Category A	Cochlear aplasia or malformation
	1. Aplasia of the labyrinth (Michel anomaly) 2. Cochlear aplasia, normal or deformed vestibule and semicircular canal system 3. Cochlear hypoplasia, normal or deformed vestibule and semicircular canal system 4. Incomplete cochlea, normal or deformed vestibule and semicircular canal system (Mondini anomaly) 5. Common cavity: the cochlea and vestibule are represented by a single space without internal architecture, normal or deformed system of semicircular canals POSSIBLE presence of an expanded aqueduct of the vestibule
Category B	Normal snail
	1. Dysplasia of the vestibule and lateral semicircular canal, normal anterior and posterior semicircular canals 2. Expanded aqueduct of the vestibule, normal or expanded vestibule, normal system of semicircular canals

Thus, items 1–5 of categories A and B represent isolated developmental anomalies. Combined anomalies falling into both categories should be classified as category A in the presence of an expanded vestibular aqueduct. According to R.K. Jackler, S. Kösling made the statement that isolated anomalies represent not only a deformation of one structural unit of the inner ear, but can be combined with anomalies of the vestibule and semicircular canals, as well as with vestibular dysplasia and an enlarged aqueduct of the vestibule.

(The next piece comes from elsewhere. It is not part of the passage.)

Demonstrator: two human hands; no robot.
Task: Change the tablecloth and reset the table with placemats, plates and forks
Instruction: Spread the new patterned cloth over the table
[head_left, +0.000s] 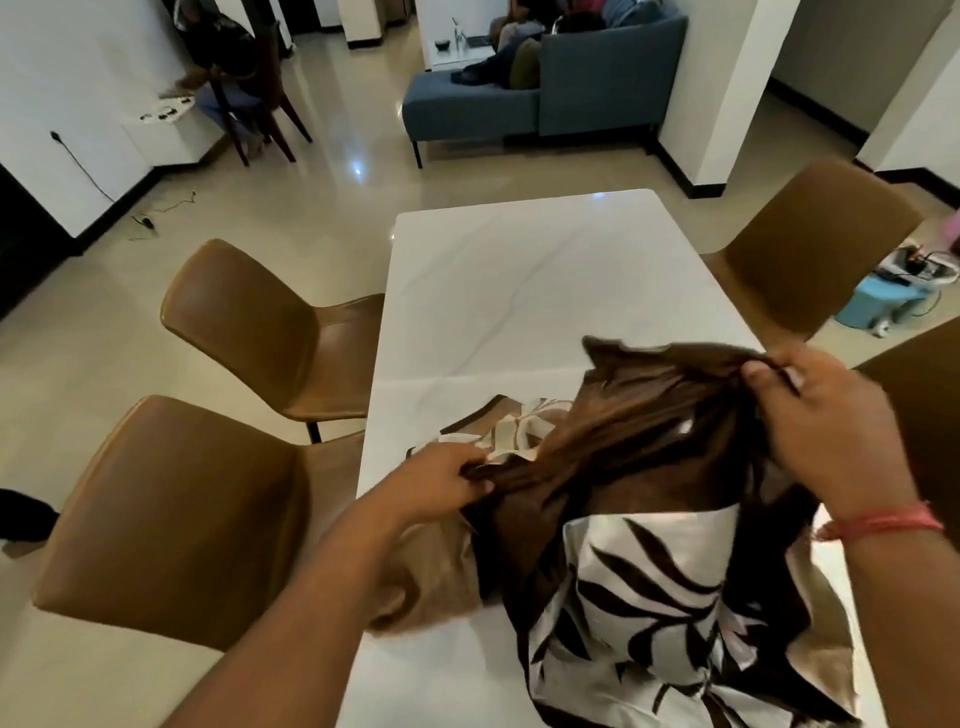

The N. marangos classification includes incomplete or aberrant development of the labyrinth (Table 2, item 5).

Table 2
Classification of developmental anomalies of the inner ear according to N. Marangos

Category	Subgroup
A = incomplete embryonic development	1. Complete aplasia of the inner ear (Michel anomaly) 2. Common cavity (otocyst) 3. Aplasia/hypoplasia of the cochlea (normal “posterior” labyrinth) 4. Aplasia/hypoplasia of the “posterior labyrinth” (normal cochlea) 5. Hypoplasia of the entire labyrinth 6. Mondini dysplasia
IN = aberrant embryonic development	1. Expanded aqueduct of the vestibule 2. Narrow internal auditory canal (intraosseous diameter less than 2 mm) 3. Long transverse ridge (crista transversa) 4. Internal auditory canal, divided into 3 parts 5. Incomplete cochleomeatal separation (internal auditory canal and cochlea)
WITH = isolated hereditary anomalies	X-linked hearing loss
D	Anomalies in hereditary syndromes

Thus, four categories (A-D) of inner ear malformations are described. The author considers the aqueduct of the vestibule to be dilated if the interosseous distance in the middle part exceeds 2 mm, while other authors give a figure of 1.5 mm.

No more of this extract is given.